Au fil des années, le médiateur a vu le lieu se dynamiser et attirer un nouveau public : « Aujourd’hui, on s’aperçoit que les gens viennent de tous les secteurs de Marseille ». Son objectif : promouvoir la culture sous toutes ses formes et pour tous les publics. Dehors, quelques groupes investissent les tables du restaurant au soleil. On entend les cris des enfants, le bruit sourd des ballons de basket qui rebondissent et les roues des skateboards sur le sol.

« C’est un lieu comme on ne le voit pas ailleurs, explique le médiateur. Un lieu de discussion, d’échange ». « Cette friche est une pépite dans un quartier difficile », ajoute Christian Nochumson, adjoint au maire des 2e et 3e arrondissements, en charge de la culture et du patrimoine. Pour l’élu du Printemps Marseillais, la Friche est le reflet d’un dynamisme culturel loca l: « Les gens sont en demande de culture et la Friche est un des outils. » Chaque année, la Friche attire près de 450 000 visiteurs.

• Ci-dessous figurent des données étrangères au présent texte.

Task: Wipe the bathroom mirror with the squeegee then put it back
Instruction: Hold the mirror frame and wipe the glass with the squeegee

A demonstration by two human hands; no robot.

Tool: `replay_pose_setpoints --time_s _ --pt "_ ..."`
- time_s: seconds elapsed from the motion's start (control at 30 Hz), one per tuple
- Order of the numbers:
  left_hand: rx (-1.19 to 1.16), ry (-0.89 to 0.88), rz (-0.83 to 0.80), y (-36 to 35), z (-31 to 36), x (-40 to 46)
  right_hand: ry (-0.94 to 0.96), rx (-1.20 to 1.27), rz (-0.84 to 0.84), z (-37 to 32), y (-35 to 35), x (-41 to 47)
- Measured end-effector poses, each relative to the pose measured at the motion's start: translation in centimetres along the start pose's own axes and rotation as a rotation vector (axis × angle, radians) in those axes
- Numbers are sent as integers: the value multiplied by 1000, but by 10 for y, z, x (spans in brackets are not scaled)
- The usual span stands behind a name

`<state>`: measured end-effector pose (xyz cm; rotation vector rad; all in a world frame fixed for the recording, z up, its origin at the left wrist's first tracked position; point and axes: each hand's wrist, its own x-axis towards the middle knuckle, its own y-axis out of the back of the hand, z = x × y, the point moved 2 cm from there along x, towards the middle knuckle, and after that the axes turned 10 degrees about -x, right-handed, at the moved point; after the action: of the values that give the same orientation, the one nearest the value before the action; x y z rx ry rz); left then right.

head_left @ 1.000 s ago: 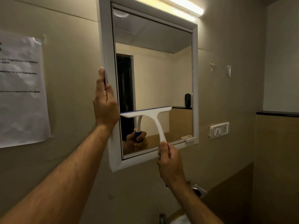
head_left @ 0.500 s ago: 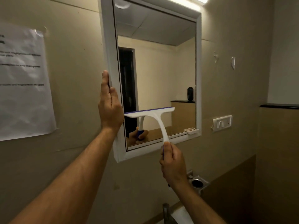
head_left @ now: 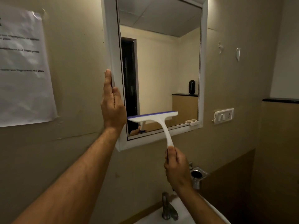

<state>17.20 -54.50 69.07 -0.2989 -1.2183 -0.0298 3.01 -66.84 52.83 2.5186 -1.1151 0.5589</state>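
The mirror (head_left: pixel 161 70) had a white frame. The squeegee (head_left: pixel 155 118) was white with a blue-violet blade strip along its top edge. The wall (head_left: pixel 77 78) was beige, its lower right panel brown. The paper sheet (head_left: pixel 22 67) was white with black print, too blurred to read. The tap (head_left: pixel 168 207) looked silver-grey, and the basin (head_left: pixel 186 212) white.

- Left hand (head_left: pixel 113 109): bare. No glove, no ring or band visible on the fingers that show.
- Left forearm (head_left: pixel 77 175): bare from wrist to frame edge; no sleeve or cuff in view, no watch or strap at the wrist. Fine hair along its length.
- Right hand (head_left: pixel 176 168): bare, no glove, no ring seen.
- Right forearm (head_left: pixel 203 206): bare to the bottom edge; no sleeve, nothing worn at the wrist.
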Motion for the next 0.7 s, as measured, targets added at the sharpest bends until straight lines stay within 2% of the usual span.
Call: replay_pose_setpoints --time_s 0.4,0.7 --pt "23 15 13 3 1 -12 -27 -86 -53 19 6 -18" --pt "15 32 6 4 3 -19 34 -183 -42 1 18 -6"
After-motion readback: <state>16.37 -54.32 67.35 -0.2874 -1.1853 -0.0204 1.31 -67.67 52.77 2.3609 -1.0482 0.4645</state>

Le skate-park, entre la ligne de chemin de fer et l’ancienne manufacture.

Attablée à la terrasse du restaurant Les Grandes tables, Claire Camous est une habituée du lieu. « C’est une institution connue de tout Marseille », assure cette ancienne habitante du 3e arrondissement. Un avis partagé par Corinne Dridi, entourée de ses amis, qui vante son aspect multiculturel : « La friche a une identité particulière, elle rassemble. L’été, sur le toit, les gens se retrouvent et les enfants jouent tous ensemble ».

Mais ce n’est pas toujours simple de séduire les habitants du quartier. Plus loin, Leïla Gasmi est venue avec ses deux filles. Elles y passent des après-midis entières, plusieurs fois par semaine, entre les aires de jeux et les grenadines au soleil. Cette habitante du quartier a découvert la friche par hasard. Le lieu a attiré d’autant plus de monde depuis la crise du Covid 19, les habitants ayant cherché des lieux de proximité où se retrouver. « Avant, on ne connaissait pas. On entendait parler de la friche mais on ne savait pas ce que c’était, raconte-t-elle. Mes parents vivent depuis quinze ans dans le 3e arrondissement et l’ont découverte grâce à nous ».

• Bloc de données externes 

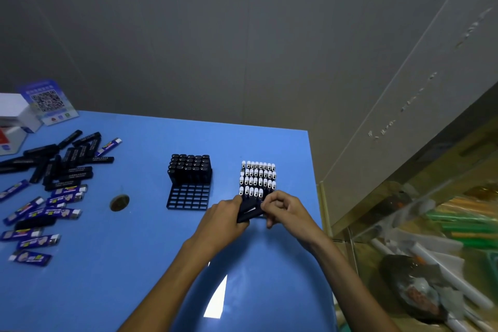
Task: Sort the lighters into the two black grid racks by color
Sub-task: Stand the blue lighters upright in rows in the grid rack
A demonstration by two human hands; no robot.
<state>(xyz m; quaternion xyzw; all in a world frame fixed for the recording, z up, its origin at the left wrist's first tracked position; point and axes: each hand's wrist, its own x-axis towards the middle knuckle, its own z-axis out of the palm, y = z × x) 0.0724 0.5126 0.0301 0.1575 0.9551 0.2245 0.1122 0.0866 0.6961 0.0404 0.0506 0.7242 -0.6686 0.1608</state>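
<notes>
You're mid-load on the white-capped rack (258,179), the one just past your fingertips. Your left hand (225,217) is curled round a small bundle of dark-bodied lighters (249,212). Your right hand (287,210) has its fingers bent in at the top of that bundle, apparently pinching one lighter out, though the actual pinch is hard to confirm.

Rack state: the far rows are full of white caps. The row nearest your hands is part filled, with open cells right in front of your right fingers. My read is that's where the next one goes.

The black-lighter rack (189,183) sits to the left of your left hand. Its far half is filled, its near half is bare grid.

Next move, as I judge it: separate one lighter, turn it cap up, line it up over an open cell in the near row and press straight down. The cells look tight, so a tilted entry could jam or nudge its neighbours.

The loose pile (54,183) is well off to your left on the blue table (134,250), a mix of black and blue-labelled lighters. Plenty left to sort.

Hard to see:
- How many lighters are in your left hand; they overlap.
- The near edge of the white-capped rack, hidden behind both hands.
- Labels on the pile, too blurred to read.
- The pile's left side runs out of frame.
</notes>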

Sur le playground, les médiateurs discutent avec les jeunes et les familles pour les orienter.

Un lieu toujours en expérimentation

Derrière son comptoir, Franck Laborde, employé du restaurant Les Grandes tables, sert des verres. Ses clients ? Principalement des frichistes, des compagnies d’artistes et des touristes l’été. « Pas trop d’habitants du 3e arrondissement », explique-t-il. Roxanne Samperize, artiste et habituée de la friche, estime pour sa part que les personnes qui fréquentent le restaurant ou le théâtre sont toujours un peu les mêmes : des « bobos ».

La terrasse du restaurant Les Grandes tables.

« Les relations entre la friche et la population sont en construction en permanence », se défend Christian Nochumson. Dans ce « laboratoire politique » qui existe depuis plus de vingt ans, les acteurs doivent se réinventer pour attirer de nouveaux publics. Au Medialab par exemple, structure consacrée aux arts numériques, plusieurs ateliers sont depuis cette année gratuits et en libre accès. Un changement qui a permis de voir venir de nouveaux enfants, grâce au travail des médiateurs sur le « playground ». « Le mercredi après-midi, ils interpellent les enfants qui jouent en bas pour leur proposer de monter, indique India Enault, employée de la structure. Cela nous permet de voir de nouvelles têtes, c’est indispensable ».

Des expérimentations après d’un public jeune, et parfois auprès des écoles, qui payent selon Farid Nacer : « Il y a quelques années, certaines écoles du 3e ne pensaient même pas à venir pour voir des expositions ». « On s’est ouverts au public, ils sont tous présents », assure-t-il désormais. Mais selon l’élu à la culture, le travail n’est pas terminé : « Le problème ne se situe pas spécifiquement à la Friche. C’est toute la culture qui doit trouver moyens d’inclure de plus en plus les publics concernés« . Et pour prendre en compte ces populations, deux leviers selon Christian Nochumson : des moyens de publicité et encore plus de médiation.

Pour le médiateur Farid Nacer, le lieu a beaucoup évolué depuis l’ouverture du playground en 2014, les structures travaillent de plus en plus avec l’idée d’intégrer chaque personne. « C’était un endroit rude, avec des problèmes de prostitution et de trafic, se rappelle-t-il. Le bouche-à-oreille permet de changer son image ».